### Task item
Copy out the data below from the line containing "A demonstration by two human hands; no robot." to the line containing "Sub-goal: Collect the", both lines included, with all images left out.
### Input for this task
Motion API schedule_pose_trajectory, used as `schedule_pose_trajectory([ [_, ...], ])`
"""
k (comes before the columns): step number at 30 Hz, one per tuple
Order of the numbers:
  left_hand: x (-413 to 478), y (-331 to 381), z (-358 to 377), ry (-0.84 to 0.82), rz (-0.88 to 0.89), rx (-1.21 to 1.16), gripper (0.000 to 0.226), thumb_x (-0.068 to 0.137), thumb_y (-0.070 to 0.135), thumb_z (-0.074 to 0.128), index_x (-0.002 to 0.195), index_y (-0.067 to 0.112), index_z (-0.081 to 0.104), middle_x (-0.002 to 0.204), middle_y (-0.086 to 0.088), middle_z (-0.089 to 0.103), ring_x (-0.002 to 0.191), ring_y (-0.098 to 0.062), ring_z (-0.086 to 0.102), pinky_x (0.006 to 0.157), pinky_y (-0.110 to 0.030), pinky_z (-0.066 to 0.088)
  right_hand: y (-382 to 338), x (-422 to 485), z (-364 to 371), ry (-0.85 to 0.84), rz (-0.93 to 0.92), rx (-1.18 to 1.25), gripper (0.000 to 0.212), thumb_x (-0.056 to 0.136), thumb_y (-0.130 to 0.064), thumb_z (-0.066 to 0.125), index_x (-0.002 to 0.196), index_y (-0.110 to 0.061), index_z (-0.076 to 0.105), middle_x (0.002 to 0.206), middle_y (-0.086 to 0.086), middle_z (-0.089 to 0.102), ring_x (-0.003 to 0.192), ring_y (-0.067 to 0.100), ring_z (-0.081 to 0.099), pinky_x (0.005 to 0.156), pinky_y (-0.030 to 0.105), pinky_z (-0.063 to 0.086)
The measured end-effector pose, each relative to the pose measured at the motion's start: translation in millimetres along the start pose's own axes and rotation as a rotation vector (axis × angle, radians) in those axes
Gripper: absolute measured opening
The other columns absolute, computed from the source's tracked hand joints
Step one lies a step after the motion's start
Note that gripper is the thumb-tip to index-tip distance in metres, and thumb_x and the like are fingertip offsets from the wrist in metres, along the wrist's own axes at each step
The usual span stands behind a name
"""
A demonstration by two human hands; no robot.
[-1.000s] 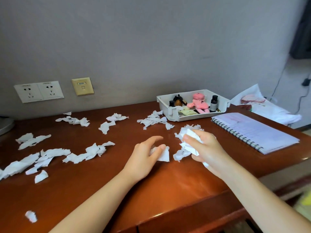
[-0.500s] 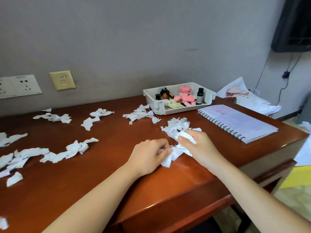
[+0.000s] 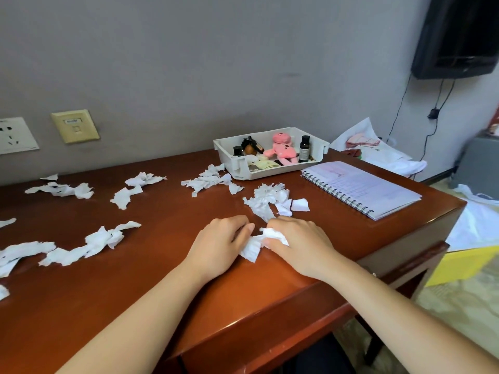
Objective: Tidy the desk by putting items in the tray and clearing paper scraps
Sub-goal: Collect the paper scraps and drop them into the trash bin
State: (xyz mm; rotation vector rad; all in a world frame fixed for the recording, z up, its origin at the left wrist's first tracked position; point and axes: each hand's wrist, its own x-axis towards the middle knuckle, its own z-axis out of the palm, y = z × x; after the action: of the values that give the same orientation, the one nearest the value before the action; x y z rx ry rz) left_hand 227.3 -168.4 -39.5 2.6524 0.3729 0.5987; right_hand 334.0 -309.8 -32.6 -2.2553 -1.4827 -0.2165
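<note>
My left hand [image 3: 220, 245] and my right hand [image 3: 299, 244] rest on the brown desk [image 3: 167, 292], pressed together around a bunch of white paper scraps [image 3: 256, 242]. Just beyond the hands lies a loose pile of torn scraps [image 3: 270, 198]. More scraps are strewn over the desk: a clump [image 3: 209, 180] in front of the tray, others [image 3: 135, 186] further left, and a long trail [image 3: 81, 245] at the left. The white tray [image 3: 229, 160] stands at the back and holds a pink plush toy [image 3: 282, 149], small dark bottles [image 3: 304, 148] and other small items.
A spiral notebook [image 3: 361, 186] lies at the desk's right end. Wall sockets [image 3: 75, 126] sit at the back left. Beyond the desk's right edge are white bags [image 3: 378, 155], a yellow sheet [image 3: 467, 263] and a wall-mounted screen [image 3: 459, 36] with hanging cables.
Both hands came down to the desk and closed together on the scraps. The right hand lowered its lifted bunch. The view swung to the right.
</note>
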Motion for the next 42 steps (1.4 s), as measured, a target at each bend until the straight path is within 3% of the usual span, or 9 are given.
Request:
schedule_pose_trajectory([
  [4,-5.1,1.3,-5.6,0.05,0.013,-0.105,0.036,0.097,0.028,0.045,0.072,0.004,0.053,0.059,-0.011,0.047,0.055,-0.014,0.036,0.055,-0.027,0.031,7.8,0.7,1.7,0.06,0.033,0.171,0.037,0.093,-0.041,0.051,0.063,-0.027,0.034,0.062,-0.008,0.04,0.065,0.019,0.043,0.051,0.025,0.029],
  [6,-8.2,7.0,-9.2,0.072,0.022,-0.141,0.036,0.097,0.027,0.046,0.072,0.002,0.054,0.058,-0.007,0.043,0.054,-0.011,0.033,0.052,-0.021,0.027,13.9,-0.1,0.2,0.093,0.073,0.278,0.038,0.093,-0.039,0.053,0.061,-0.023,0.039,0.06,-0.006,0.044,0.062,0.02,0.048,0.054,0.032,0.036],
  [9,-9.1,20.7,-13.3,0.113,0.037,-0.184,0.038,0.097,0.028,0.046,0.068,0.004,0.052,0.057,-0.002,0.039,0.054,-0.009,0.03,0.052,-0.02,0.027,21.9,-7.5,-7.9,0.143,0.105,0.373,0.039,0.092,-0.033,0.055,0.059,-0.019,0.042,0.057,-0.005,0.042,0.053,0.008,0.045,0.051,0.021,0.032],
  [15,-2.3,66.4,-1.4,0.103,0.112,-0.252,0.042,0.095,0.029,0.047,0.063,0.004,0.046,0.056,0.0,0.034,0.053,-0.009,0.029,0.05,-0.02,0.024,44.9,-36.6,-41.5,0.205,0.121,0.44,0.035,0.091,-0.028,0.058,0.058,-0.024,0.047,0.053,-0.01,0.05,0.053,0.004,0.045,0.052,0.017,0.033],
  [18,6.7,102.6,15.1,0.049,0.186,-0.32,0.042,0.096,0.027,0.048,0.059,0.008,0.044,0.056,0.002,0.031,0.053,-0.008,0.029,0.05,-0.021,0.023,66.6,-62.6,-58.5,0.23,0.173,0.461,0.031,0.091,-0.027,0.058,0.062,-0.015,0.052,0.057,-0.006,0.048,0.054,0.002,0.046,0.055,0.022,0.035],
  [21,16.2,136.1,35.0,-0.007,0.253,-0.404,0.042,0.096,0.025,0.048,0.057,0.015,0.038,0.055,0.003,0.031,0.053,-0.008,0.029,0.053,-0.024,0.024,93.7,-91.6,-67.2,0.25,0.238,0.441,0.029,0.09,-0.027,0.059,0.064,-0.015,0.055,0.057,-0.006,0.051,0.053,0.0,0.048,0.051,0.015,0.034],
  [29,27.7,202.7,114.6,-0.162,0.361,-0.511,0.047,0.096,0.023,0.049,0.053,0.024,0.031,0.051,0.005,0.027,0.05,-0.009,0.029,0.049,-0.02,0.023,169.6,-173.2,-65.2,0.309,0.455,0.488,0.049,0.088,-0.04,0.059,0.065,0.001,0.045,0.059,0.002,0.036,0.052,0.005,0.033,0.047,0.017,0.025],
  [35,25.5,223.0,199.0,-0.369,0.32,-0.547,0.048,0.097,0.023,0.049,0.054,0.019,0.029,0.053,0.003,0.026,0.051,-0.011,0.026,0.051,-0.024,0.021,223.6,-233.6,-39.2,0.244,0.682,0.51,0.034,0.092,-0.029,0.057,0.069,-0.004,0.056,0.064,0.013,0.051,0.058,0.017,0.045,0.058,0.03,0.031],
  [42,8.3,230.2,310.8,-0.592,0.12,-0.601,0.044,0.098,0.025,0.046,0.06,0.011,0.029,0.058,-0.002,0.024,0.056,-0.014,0.024,0.056,-0.032,0.017,281.9,-301.8,24.4,0.156,0.934,0.516,0.036,0.093,-0.026,0.055,0.061,-0.009,0.051,0.057,-0.001,0.045,0.054,0.016,0.042,0.056,0.032,0.03],
])
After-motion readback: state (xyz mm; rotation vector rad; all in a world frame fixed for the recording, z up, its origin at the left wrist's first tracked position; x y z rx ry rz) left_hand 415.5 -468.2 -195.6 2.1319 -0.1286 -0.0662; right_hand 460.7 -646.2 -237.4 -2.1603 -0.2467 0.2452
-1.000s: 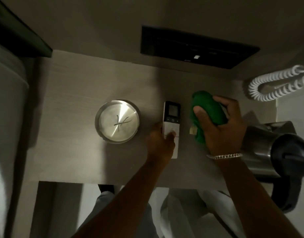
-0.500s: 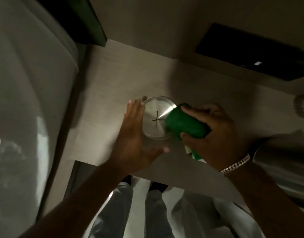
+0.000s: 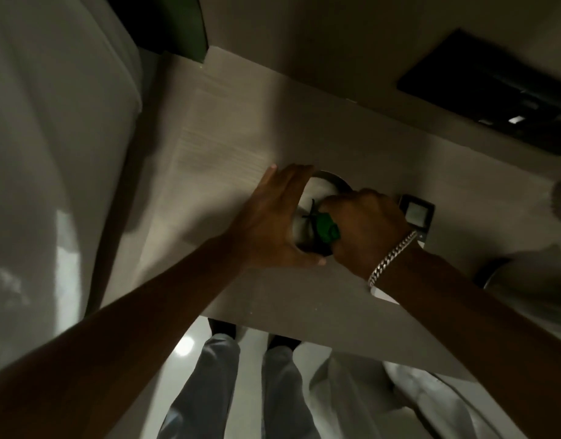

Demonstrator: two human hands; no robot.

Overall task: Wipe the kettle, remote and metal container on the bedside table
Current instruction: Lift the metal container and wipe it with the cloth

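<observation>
Clenched around a bunched green cloth [image 3: 328, 230], the right hand [image 3: 366, 231] presses the fabric down onto the top of a round metal container [image 3: 323, 189], with only a small patch of green showing between the knuckles and the metal. On the container's left side, the left hand [image 3: 269, 221] is spread wide and cupped against the rim, fingers stretched along the far-left edge and the thumb hooked around the near edge, bracing the container rather than lifting it. The container sits on a pale wood-grain bedside table [image 3: 215, 144], roughly in the middle of the tabletop, and most of its shiny lid is hidden beneath the two hands. A silver chain bracelet [image 3: 393, 259] circles the right wrist. Just to the right of the hands, partly covered by the right wrist, lies a remote [image 3: 416, 213] with a small pale screen at its far end, resting flat on the table. Further right, at the near-right edge of the view, the rounded steel body of a kettle [image 3: 526, 280] stands on the same surface, blurred and only partly in frame. A dark rectangular panel [image 3: 481, 90] is set into the wall at the far right. White bedding [image 3: 51, 153] fills the left side beside the table. Below the table's near edge, the person's light trouser legs [image 3: 215, 391] stand on a glossy pale floor. The whole scene is dim and slightly smeared by motion.
</observation>
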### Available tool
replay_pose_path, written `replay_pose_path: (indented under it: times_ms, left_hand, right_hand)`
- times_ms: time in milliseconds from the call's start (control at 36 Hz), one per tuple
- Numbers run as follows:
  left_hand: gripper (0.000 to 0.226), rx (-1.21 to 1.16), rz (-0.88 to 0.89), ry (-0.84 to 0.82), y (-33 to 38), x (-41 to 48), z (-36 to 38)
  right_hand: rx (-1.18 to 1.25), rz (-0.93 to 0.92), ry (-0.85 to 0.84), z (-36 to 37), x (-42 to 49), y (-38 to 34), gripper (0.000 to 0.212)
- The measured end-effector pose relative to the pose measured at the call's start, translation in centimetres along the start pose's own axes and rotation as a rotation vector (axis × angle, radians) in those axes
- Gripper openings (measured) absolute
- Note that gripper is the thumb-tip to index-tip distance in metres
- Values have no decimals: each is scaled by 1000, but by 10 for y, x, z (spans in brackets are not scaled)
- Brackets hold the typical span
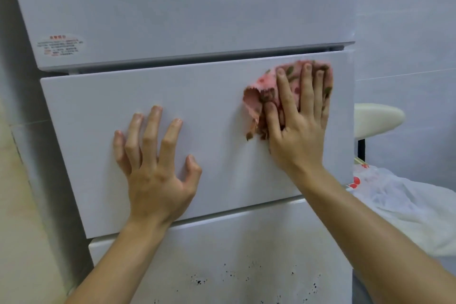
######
### Exercise result
A demonstration by two human hands; no robot.
[-1.000s] 
[-0.500s] 
[+0.000s] 
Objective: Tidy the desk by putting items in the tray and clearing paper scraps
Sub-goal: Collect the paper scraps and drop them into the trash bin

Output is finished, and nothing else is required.